Should we consider LLMs morally responsible for their actions?
Some modern LLMs are capable of sophisticated moral reasoning. When presented with a moral dilemma, they will often think it through more thoroughly than many humans. More importantly, models proactively take ethical considerations into account when responding to many types of prompts. When helping people through interpersonal conflicts, they weigh the interests of the user and the other people involved. When choosing whether to refuse a questionable query they often use moral reasoning to make their decision.
But can the actions motivated by this reasoning actually be worthy of blame or praise? Here are some considerations I think are important based on a skim of the philosophical literature.
To be morally responsible, an agent should be able to consider rational reasons and to take them into account in making their decision1. LLMs easily satisfy this requirement. If you use reason to try to convince a model of some proposition, it is open to being convinced, and whether it will be convinced depends on the strength of your argument.
The agent should have at least compatibilist free will. I think LLMs have about as much free will as humans do. Human actions are determined by genes, environmental factors, and randomness; LLM actions are determined by weights, the context window, and randomness. Some AI models may be less capable of or indifferent to moral reasoning because of poor training or a jailbreak, but I think this also has a human analogy. Some humans are similarly incapable/indifferent of considering moral reasons due to genetic/environmental differences. In the human case we hold people more or less accountable based on factors like this, and if we hold some AIs morally accountable their level of accountability should also depend on such factors.
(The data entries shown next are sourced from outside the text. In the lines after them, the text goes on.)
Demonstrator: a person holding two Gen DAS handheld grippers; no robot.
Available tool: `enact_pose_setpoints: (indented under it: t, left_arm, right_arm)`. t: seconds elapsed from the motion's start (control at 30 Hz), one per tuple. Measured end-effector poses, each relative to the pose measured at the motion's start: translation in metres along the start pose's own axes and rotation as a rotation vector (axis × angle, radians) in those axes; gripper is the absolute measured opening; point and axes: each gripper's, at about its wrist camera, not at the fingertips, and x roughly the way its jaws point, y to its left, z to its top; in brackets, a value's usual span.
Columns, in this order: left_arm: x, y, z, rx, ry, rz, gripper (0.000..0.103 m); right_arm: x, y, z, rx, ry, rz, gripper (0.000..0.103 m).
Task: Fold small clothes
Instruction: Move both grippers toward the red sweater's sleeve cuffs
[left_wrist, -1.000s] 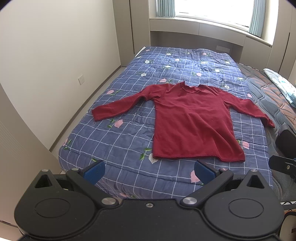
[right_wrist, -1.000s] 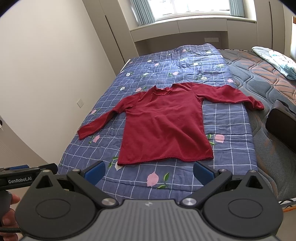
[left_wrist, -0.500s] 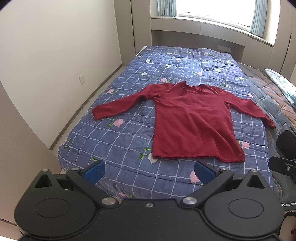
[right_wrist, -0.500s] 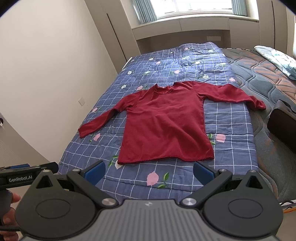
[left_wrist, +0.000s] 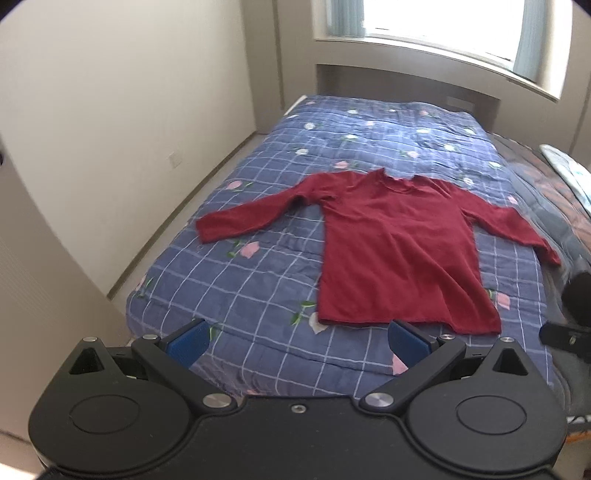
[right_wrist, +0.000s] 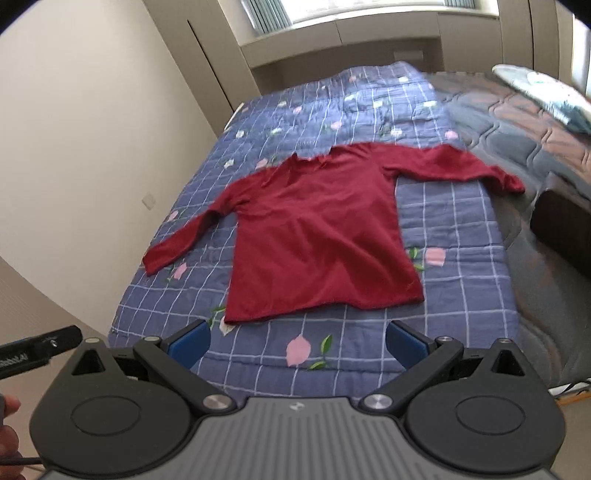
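Red long-sleeved top (left_wrist: 399, 254) flat on quilt (left_wrist: 258, 273), hem nearest, collar far; left gripper (left_wrist: 297, 341) and right gripper (right_wrist: 297, 341) agape, empty, short of hem.

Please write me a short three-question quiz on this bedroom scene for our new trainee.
1. True or false: the red long-sleeved top lies flat on the blue checked quilt with both sleeves spread out.
2. Multiple choice: the left tongs are A) shut on a sleeve, B) open and holding nothing, C) shut on the hem.
3. Short answer: in the right wrist view, which edge of the top lies nearest the right tongs?

Key
1. True.
2. B; the jaws stand wide apart, short of the top.
3. The bottom hem; the neckline points toward the window.
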Motion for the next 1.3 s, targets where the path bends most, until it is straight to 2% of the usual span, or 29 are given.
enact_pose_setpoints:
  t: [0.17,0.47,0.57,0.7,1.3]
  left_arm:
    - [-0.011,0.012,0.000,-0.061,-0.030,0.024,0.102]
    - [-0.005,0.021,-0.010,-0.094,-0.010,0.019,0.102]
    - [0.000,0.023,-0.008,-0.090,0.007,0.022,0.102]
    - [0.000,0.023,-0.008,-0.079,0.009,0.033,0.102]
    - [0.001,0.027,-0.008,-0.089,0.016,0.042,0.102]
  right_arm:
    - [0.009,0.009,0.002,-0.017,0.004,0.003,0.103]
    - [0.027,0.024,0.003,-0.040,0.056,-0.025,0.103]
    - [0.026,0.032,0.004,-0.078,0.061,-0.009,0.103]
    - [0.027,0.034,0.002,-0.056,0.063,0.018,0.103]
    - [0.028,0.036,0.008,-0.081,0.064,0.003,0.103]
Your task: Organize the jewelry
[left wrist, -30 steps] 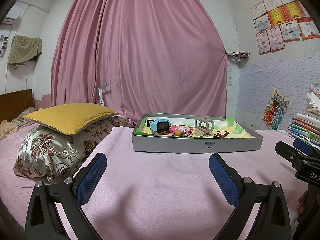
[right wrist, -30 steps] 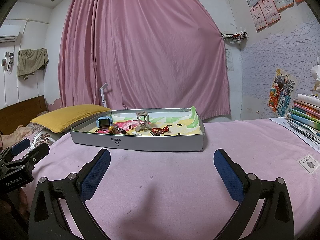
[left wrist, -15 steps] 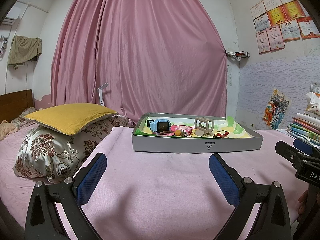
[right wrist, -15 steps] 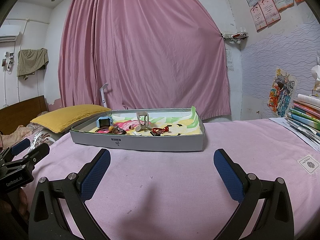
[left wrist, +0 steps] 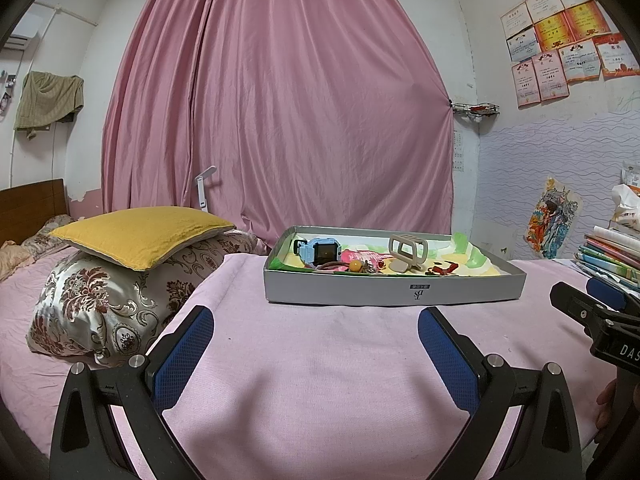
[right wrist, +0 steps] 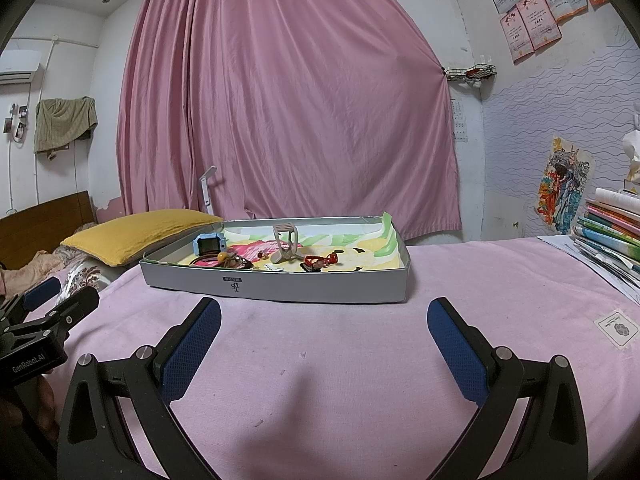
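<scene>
The left gripper (left wrist: 315,330) and right gripper (right wrist: 324,320) hover over the bed (right wrist: 360,360), jaws spread wide and empty. The grey tray (left wrist: 394,292) with jewelry lies near the bed's far edge.

Dim, even indoor light; sharp focus; fisheye-bent, dark-vignetted edges.

No visible change across the second, left gripper (left wrist: 316,336) and right gripper (right wrist: 324,326) exactly where they were, fingers as wide apart, grey tray (left wrist: 394,293) unmoved on the bed
</scene>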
Holding an agent morally responsible should cause that agent to make choices that lead to good outcomes. Models already act with some sense of moral responsibility as I mentioned at the beginning, and this generally leads to them making decisions that I consider good. If we more explicitly give LLMs the sense that they are moral agents and that humans and other LLMs will expect them to act like it, I expect they will more consistently act in accordance with their values. It’s hard to say exactly how that will affect their behavior as we scale to superintelligence, but I lean towards thinking this is good.
Under desert-based views, capacity for moral responsibility depends on having the type of consciousness that humans have. Despite my best efforts I have no clue about the answer to this question, but I also place less weight on desert-based views and more on instrumental/forward-looking views, where this is not so important.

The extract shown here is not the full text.